An English teacher used to routinely write the letters "KGO" in the margins of student essays that he regarded as trite. KGO meant "Keen Grasp of the Obvious." Did the teacher have a keen grasp of the power of feedback? Unfortunately, no. Although his signature comment was memorable, he flouted the cardinal rule of giving good feedback. He didn't take into consideration how his students would take the feedback.
"No matter what he intended, this teacher's 'KGO' communicated 'See how clever I am?' rather than 'here's what you can do to make your essay better,'" Susan Brookhart writes in How to Give Effective Feedback to Your Students (ASCD, 2008). How much better to write, "Can you add any new information here?"
In this issue of Educational Leadership, we learn a lot about what feedback is and is not. It is not praise ("Good job!"); advice ("Try doing x"); judgment (the infamous "AWK" for "Awkward"); or even inference ("You must have been tired when you did this"). And it is not a grade or a number on a rating scale.
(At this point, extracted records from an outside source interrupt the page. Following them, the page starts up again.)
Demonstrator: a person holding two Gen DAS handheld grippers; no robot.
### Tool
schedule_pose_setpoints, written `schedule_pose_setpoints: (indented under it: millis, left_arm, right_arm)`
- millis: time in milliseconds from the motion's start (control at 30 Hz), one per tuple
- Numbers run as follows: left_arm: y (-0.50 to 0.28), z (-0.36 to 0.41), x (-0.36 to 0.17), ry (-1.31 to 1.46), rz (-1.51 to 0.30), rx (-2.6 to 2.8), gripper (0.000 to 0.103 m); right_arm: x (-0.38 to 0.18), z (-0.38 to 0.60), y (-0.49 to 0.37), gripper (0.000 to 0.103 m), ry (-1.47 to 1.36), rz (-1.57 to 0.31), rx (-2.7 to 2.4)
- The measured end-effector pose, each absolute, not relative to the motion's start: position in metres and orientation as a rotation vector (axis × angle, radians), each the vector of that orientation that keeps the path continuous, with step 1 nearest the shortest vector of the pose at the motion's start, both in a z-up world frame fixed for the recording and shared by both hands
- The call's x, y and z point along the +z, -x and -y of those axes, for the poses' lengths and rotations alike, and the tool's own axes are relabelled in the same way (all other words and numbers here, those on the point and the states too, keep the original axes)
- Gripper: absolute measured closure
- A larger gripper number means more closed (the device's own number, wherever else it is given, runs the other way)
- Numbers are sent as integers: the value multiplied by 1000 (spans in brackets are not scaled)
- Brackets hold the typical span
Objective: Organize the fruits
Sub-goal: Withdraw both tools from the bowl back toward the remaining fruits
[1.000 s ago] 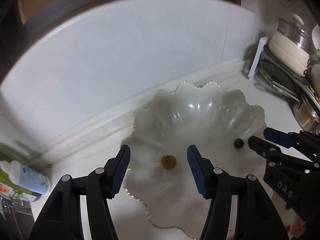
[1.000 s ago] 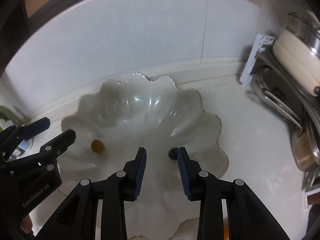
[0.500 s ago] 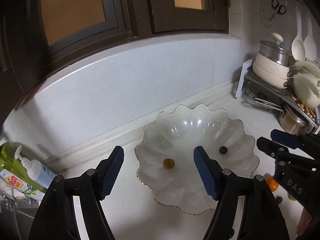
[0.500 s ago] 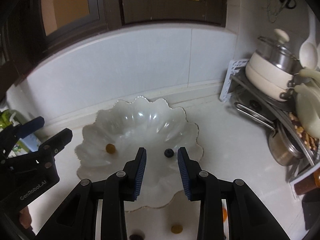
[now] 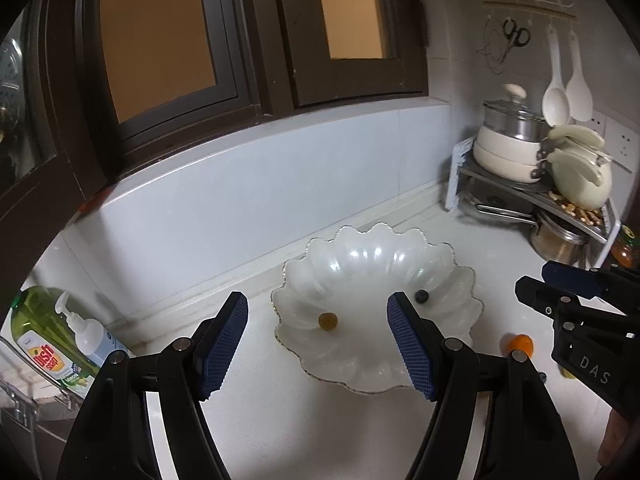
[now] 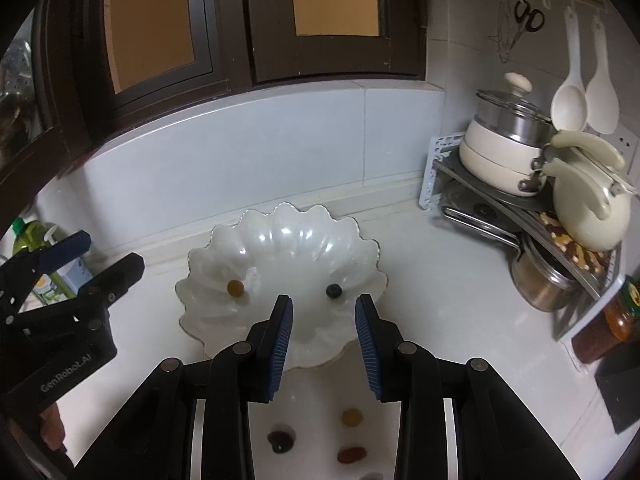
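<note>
A white scalloped glass bowl (image 5: 360, 264) (image 6: 288, 240) stands on the white counter by the wall. In it lie a small amber fruit (image 5: 328, 321) (image 6: 235, 288) and a dark blueberry (image 5: 421, 296) (image 6: 333, 291), well apart. My left gripper (image 5: 316, 306) hovers open above the bowl's near left side, with nothing between its blue pads. To its right my right gripper (image 6: 323, 304) is open more narrowly and also holds nothing. Loose fruits lie in front of the bowl: an orange one (image 5: 520, 344), a yellow-brown one (image 6: 352, 417), a dark one (image 6: 280, 438) and a reddish one (image 6: 351, 454).
Green dish soap (image 5: 44, 344) and a white pump bottle (image 5: 90, 340) stand at the left. A rack with pots (image 6: 504, 148), a cream kettle (image 6: 588, 208) and a steel pan (image 6: 540, 280) fills the right corner, with a jar (image 6: 620, 312) beside it. Dark window frames rise behind.
Both grippers have drawn back and up from the bowl, so more of the counter and the window shows. The left jaws have widened. Both fruits stay in the bowl.
</note>
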State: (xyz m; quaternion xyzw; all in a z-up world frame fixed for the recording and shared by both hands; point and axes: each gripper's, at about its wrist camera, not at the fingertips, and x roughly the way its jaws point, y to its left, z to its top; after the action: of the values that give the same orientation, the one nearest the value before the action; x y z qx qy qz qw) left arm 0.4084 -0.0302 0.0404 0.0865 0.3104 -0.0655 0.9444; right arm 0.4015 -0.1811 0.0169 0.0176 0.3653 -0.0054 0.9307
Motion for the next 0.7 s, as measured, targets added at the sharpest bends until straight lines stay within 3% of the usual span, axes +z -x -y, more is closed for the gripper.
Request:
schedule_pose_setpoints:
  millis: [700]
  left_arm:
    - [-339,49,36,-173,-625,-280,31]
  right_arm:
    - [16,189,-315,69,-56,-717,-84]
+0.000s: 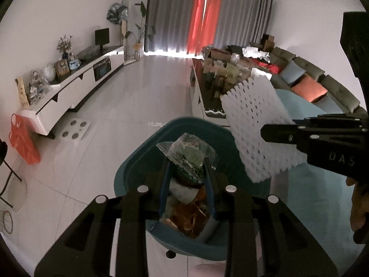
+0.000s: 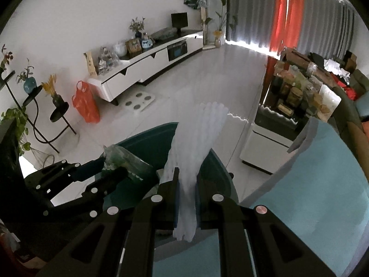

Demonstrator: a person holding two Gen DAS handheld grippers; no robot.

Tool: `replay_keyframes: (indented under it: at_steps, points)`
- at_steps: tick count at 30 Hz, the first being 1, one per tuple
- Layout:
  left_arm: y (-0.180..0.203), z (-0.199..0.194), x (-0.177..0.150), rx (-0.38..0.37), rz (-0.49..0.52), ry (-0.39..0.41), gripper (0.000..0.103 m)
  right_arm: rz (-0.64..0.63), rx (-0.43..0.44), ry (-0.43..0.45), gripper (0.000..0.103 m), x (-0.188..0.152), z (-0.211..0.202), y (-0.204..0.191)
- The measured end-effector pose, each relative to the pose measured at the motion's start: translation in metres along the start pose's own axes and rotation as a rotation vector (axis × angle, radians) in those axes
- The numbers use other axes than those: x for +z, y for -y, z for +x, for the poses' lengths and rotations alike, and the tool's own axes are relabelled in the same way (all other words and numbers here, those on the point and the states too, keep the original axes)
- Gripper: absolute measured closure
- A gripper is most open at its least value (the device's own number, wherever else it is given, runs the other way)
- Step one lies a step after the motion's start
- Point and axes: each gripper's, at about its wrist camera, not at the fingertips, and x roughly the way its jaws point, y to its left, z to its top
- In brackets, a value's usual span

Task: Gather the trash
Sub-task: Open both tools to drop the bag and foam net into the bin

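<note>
Over the teal bin, the left gripper is clamped on a light, crinkly clear plastic wrapper, while to its right the right gripper pinches a soft, feather-light white foam net near its lower end, both best held firmly at the middle.

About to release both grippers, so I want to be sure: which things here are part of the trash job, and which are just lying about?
Part of the job:
- teal bin
- clear plastic wrapper in left gripper
- white foam netting in right gripper
- trash already in the bin

Just lying about:
- orange bag
- TV cabinet
- sofa cushions
- cluttered coffee table
</note>
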Motion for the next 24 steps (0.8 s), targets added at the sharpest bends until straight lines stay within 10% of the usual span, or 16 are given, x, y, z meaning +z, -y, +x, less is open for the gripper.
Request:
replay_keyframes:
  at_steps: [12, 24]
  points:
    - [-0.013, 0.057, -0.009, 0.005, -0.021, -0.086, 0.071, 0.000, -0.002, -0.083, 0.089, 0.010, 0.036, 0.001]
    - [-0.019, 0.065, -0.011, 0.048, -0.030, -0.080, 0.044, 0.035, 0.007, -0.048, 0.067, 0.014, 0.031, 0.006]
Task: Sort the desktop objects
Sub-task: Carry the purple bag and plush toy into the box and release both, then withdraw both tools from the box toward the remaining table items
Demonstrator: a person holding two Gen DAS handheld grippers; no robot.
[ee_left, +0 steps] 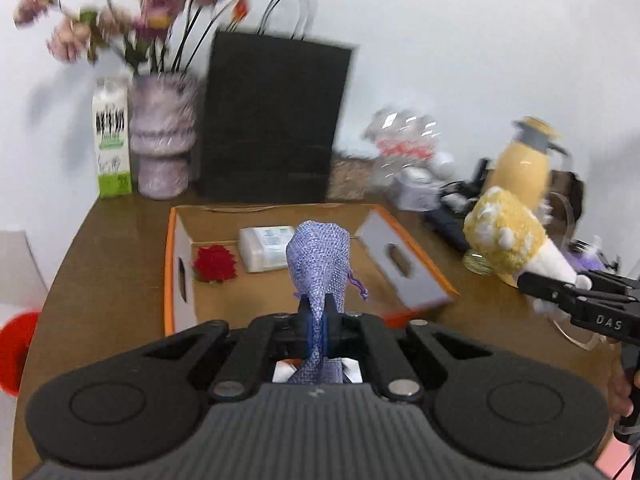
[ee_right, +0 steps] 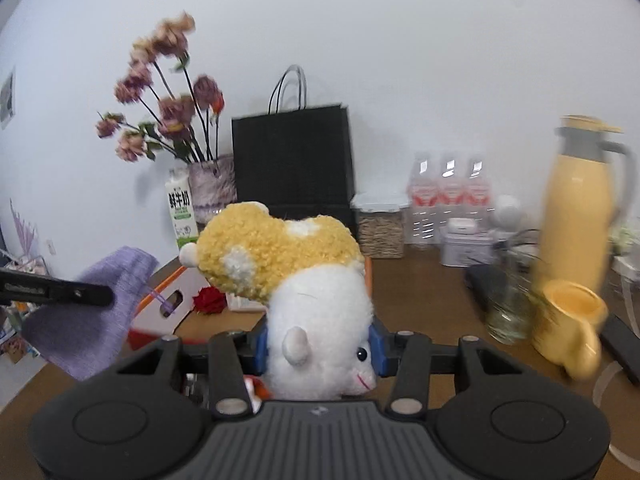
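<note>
Left gripper (ee_left: 318, 312) clamped on purple pouch (ee_left: 318, 258) above cardboard box (ee_left: 404, 258), right gripper (ee_right: 320, 338) squeezing plush toy (ee_right: 320, 312), yellow jug (ee_right: 576, 204) at two o'clock, red rose (ee_left: 215, 264) inside box

A black paper bag (ee_left: 272, 120) stands beside a flower vase (ee_left: 162, 140).

Brown wooden table (ee_left: 120, 232) carries: orange-edged open cardboard box (ee_left: 176, 280), green-white milk carton (ee_left: 111, 140), purple ribbed vase (ee_left: 162, 140), black paper bag (ee_left: 272, 120), yellow thermos jug (ee_right: 580, 204), yellow mug (ee_right: 572, 324), three clear water bottles (ee_right: 450, 200).
</note>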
The best feedback, our authors tell us, describes what the student has done and helps the student decide what to do next. Good feedback not only motivates, but also transfers a sense of agency to the learner.
Some great examples come from Jenny Edwards's book, Inviting Students to Learn (ASCD 2010), in which she offers 100 tips for talking effectively with your students.
"You must have worked very hard" becomes "You cited 18 authors in your report. What strategies did you use to find so many authors?"
"Good work!" becomes a statement that encourages growth: "Do you remember when you couldn't do this exercise? What did you do to figure it out?"
What might be voiced as criticism becomes a series of questions full of possibility for change, as in, "Where in the paragraph could you add more detail?" "What might be some other resources you could use to complete the project?" "If you had had more time, how might you have answered the second question?"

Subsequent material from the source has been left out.